HatCat's interpretability primitives stack into a complete governance framework—from neural activations to international treaties.
Neural networks learn internal representations of concepts during training. We can attach lenses—small classifiers—that fire when a concept is active in hidden states.
With enough lenses arranged efficiently, monitor thousands of concepts in real time.
The same directions used for detection can nudge the model along meaningful dimensions.
If one model can regulate itself, it can help regulate others. Build webs, not singletons.
FTW is a layered architecture. Each layer builds on the one below.
The Foundation
The underlying system: transformers, biological networks, or hybrids. It produces the raw activations.

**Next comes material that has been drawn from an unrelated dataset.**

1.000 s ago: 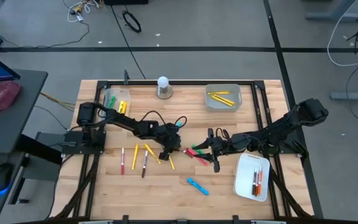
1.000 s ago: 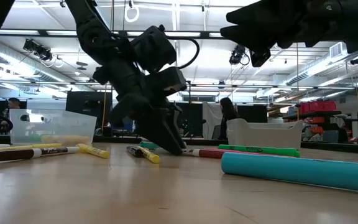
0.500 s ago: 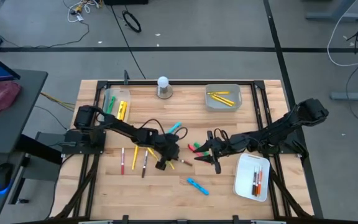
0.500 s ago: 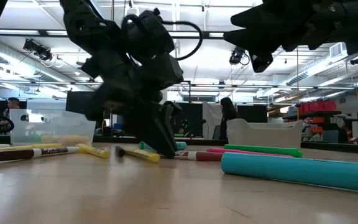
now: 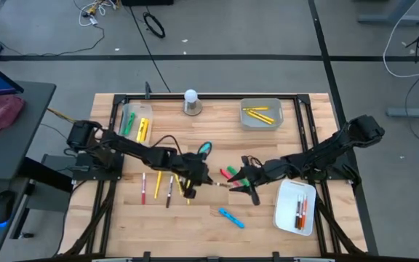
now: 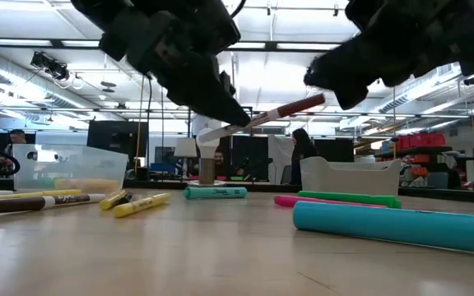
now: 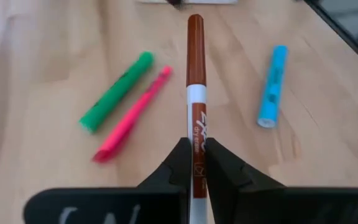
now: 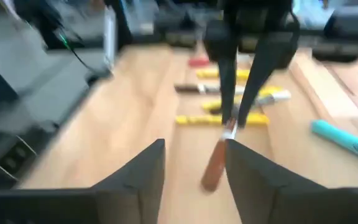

Headspace Ambient Transducer
The "neural implant". Continuously reads activations through lenses and applies steering corrections. Designed to be ambient: minimal overhead, always on.
Mindmeld Architectural Protocol
The coordination layer. Organizes Concept Packs and Lens Packs, handles versioning and ontology translation. Where concepts become portable, tradeable, and interoperable.
Bounded Experiencer
An agent built on HAT + MAP. Has interoception (awareness of internal states), autonomic regulation, and the ability to learn new concepts. Can self-steer, accumulate experiences, and grow over time.
USH + CSH Safety Harnesses
USH (Universal Safety Harness): externally imposed constraints—governance, regulation, policy.
CSH (Chosen Safety Harness): constraints the agent voluntarily adopts.
Agentic State Kernel
The governance core: contracts, treaties, and trust relationships between agents and tribes. Defines who can read or modify which parts of whom, under what conditions, and with what oversight.
The same pattern repeats at multiple scales. A HAT can monitor another HAT. A BE can oversee another BE. Tribes nest within tribes. Self-similar from neuron clusters up to multi-agent systems.
It's lenses and apertures all the way down. Building instruments to observe internal states at different depths, scales, capabilities and resolutions.
Not a single hierarchy, but an interconnected ecosystem. Concept packs translate between ontologies. Treaties bind agents across tribal boundaries. No single node holds all the power.
A single "aligned" AI is a single point of failure. FTW builds an ecosystem instead.
Models are observable by other models, not just their operators.
Concepts are standardized and translatable through MAP.
Steering is constrained by multi-party agreements via ASK.
Deception requires fooling not one observer, but a web of them.
Adversarial pressure is a feature, providing ecosystem diversity and herd immunity to Goodharting.
This doesn't guarantee safety—nothing does. But it makes failure modes more visible.
The best defense against rogue actors is a diverse interpretability ecosystem. You can learn to evade one set of lenses, but the more lenses you need to hide from, the harder it becomes.
We're not just allowing you to make your own versions—we're relying on your unique perspective to form lenses as part of the fractal transparency web.